● **EXERCISE BRIEF**
Extract the full listing verbatim and drop any pictures from your copy.
+ + + + +
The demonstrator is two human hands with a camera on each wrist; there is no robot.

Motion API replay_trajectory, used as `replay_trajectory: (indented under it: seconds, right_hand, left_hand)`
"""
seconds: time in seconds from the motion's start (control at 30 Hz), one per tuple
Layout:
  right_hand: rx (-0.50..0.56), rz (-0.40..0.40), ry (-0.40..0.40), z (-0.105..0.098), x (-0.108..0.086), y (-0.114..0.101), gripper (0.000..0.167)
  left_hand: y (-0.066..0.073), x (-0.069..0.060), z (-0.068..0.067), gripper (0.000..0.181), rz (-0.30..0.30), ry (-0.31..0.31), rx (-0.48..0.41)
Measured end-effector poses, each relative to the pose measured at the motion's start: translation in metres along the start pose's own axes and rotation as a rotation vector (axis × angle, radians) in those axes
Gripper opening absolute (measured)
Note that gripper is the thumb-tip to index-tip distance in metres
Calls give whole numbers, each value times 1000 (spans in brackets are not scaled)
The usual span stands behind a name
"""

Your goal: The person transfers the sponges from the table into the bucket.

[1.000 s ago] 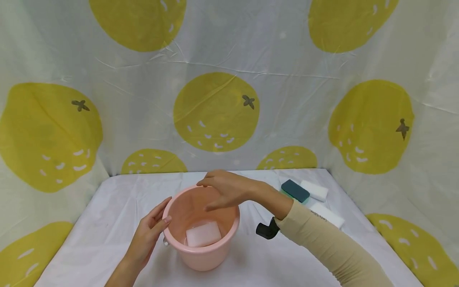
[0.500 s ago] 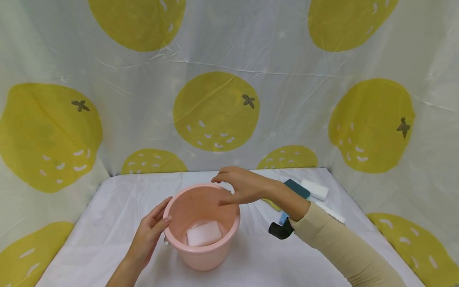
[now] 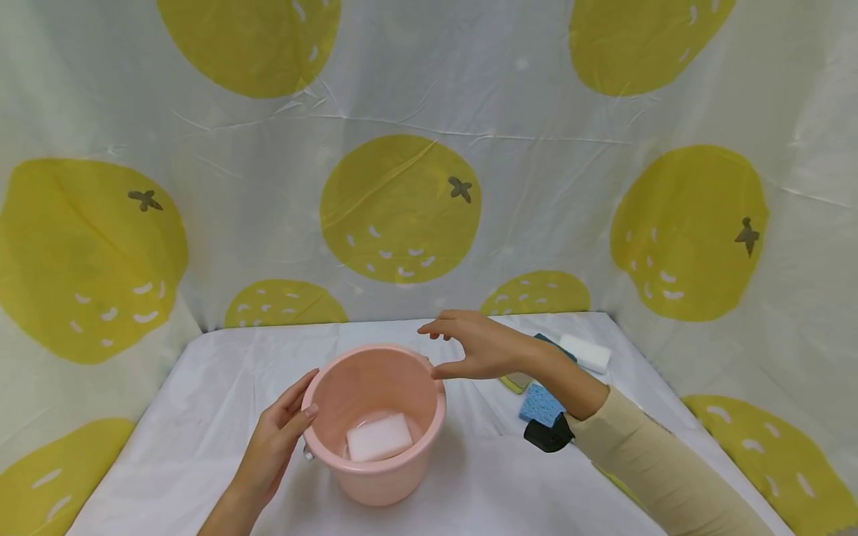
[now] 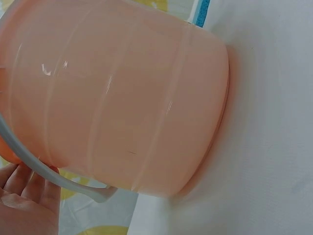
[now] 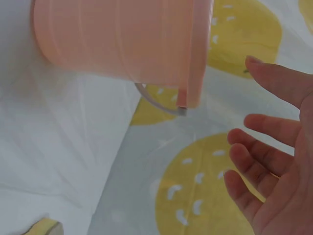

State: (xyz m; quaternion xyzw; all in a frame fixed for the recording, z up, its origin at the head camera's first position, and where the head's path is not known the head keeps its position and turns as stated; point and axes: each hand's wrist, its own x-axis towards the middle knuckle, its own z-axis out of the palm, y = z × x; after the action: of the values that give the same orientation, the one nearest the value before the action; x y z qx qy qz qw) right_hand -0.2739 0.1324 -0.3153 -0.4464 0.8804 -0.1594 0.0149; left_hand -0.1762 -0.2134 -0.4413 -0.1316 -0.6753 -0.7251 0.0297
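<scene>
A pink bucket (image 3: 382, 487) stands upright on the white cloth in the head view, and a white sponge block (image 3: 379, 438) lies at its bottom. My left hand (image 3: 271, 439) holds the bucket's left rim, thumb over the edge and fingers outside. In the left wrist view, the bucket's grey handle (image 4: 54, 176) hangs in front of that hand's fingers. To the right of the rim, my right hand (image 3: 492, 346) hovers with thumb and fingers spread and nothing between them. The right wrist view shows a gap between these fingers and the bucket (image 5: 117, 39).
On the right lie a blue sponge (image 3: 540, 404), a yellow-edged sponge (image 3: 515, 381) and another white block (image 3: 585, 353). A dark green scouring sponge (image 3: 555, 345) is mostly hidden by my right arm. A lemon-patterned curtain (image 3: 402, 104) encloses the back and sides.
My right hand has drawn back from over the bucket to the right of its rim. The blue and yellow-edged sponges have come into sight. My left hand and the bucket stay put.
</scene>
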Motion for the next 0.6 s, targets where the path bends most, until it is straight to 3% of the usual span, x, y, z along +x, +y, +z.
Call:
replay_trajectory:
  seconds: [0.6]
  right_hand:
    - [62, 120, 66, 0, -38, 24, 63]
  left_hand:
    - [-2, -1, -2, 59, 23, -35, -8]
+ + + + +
● **ANSWER FOR THE TASK**
The demonstrator is two human hands with a camera on each wrist; there is no robot.

Motion API replay_trajectory, used as `replay_trajectory: (indented under it: seconds, right_hand, left_hand)`
"""
seconds: time in seconds from the motion's start (control at 30 Hz), one per tuple
Layout:
  right_hand: rx (-0.50..0.56), rz (-0.40..0.40), ry (-0.40..0.40), z (-0.105..0.098), x (-0.108..0.086), y (-0.114..0.101), gripper (0.000..0.167)
  left_hand: y (-0.066..0.073), x (-0.069..0.060), z (-0.068..0.067), gripper (0.000..0.181), rz (-0.30..0.30), ry (-0.31..0.31), rx (-0.48..0.41)
Measured end-effector poses, each relative to the pose measured at the motion's start: translation in metres along the start pose's own axes and rotation as a rotation vector (axis × angle, radians) in those axes
Gripper opening absolute (measured)
Note that gripper is the thumb-tip to index-tip distance in metres
Calls give whole numbers, each value times 1000 (spans in brackets are not scaled)
The usual span stands behind a name
"""

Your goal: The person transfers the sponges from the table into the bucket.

[1.000 s ago] 
[0.500 s ago] 
[now] 
[now] 
[now] 

State: (xyz m; quaternion xyzw; all in a frame fixed for the recording, z up, its origin at the head camera's first position, and where the head's path is not known the head keeps its position and turns as stated; point and axes: each hand's wrist, its own x-axis towards the middle knuckle, its own z-axis out of the palm, y = z × x; after the action: of the values that give the same orientation, the one nearest the value before the action; x y z qx qy qz qw) right_hand -0.2739 0.1324 -0.3153 -0.4464 0.8804 -0.1594 0.0149; left_hand -0.1762 -0.2134 -0.4413 -0.1316 -0.6753 -0.7251 0.0297
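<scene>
A pink bucket (image 3: 382, 487) stands upright on the white cloth in the head view, and a white sponge block (image 3: 379, 438) lies at its bottom. My left hand (image 3: 271, 439) holds the bucket's left rim, thumb over the edge and fingers outside. In the left wrist view, the bucket's grey handle (image 4: 54, 176) hangs in front of that hand's fingers. To the right of the rim, my right hand (image 3: 492, 346) hovers with thumb and fingers spread and nothing between them. The right wrist view shows a gap between these fingers and the bucket (image 5: 117, 39).
On the right lie a blue sponge (image 3: 540, 404), a yellow-edged sponge (image 3: 515, 381) and another white block (image 3: 585, 353). A dark green scouring sponge (image 3: 555, 345) is mostly hidden by my right arm. A lemon-patterned curtain (image 3: 402, 104) encloses the back and sides.
My right hand has drawn back from over the bucket to the right of its rim. The blue and yellow-edged sponges have come into sight. My left hand and the bucket stay put.
</scene>
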Motion for the next 0.6 s, targets where the path bends most, until it is straight to 3% of the usual span, x, y, z along +x, +y, +z.
Call:
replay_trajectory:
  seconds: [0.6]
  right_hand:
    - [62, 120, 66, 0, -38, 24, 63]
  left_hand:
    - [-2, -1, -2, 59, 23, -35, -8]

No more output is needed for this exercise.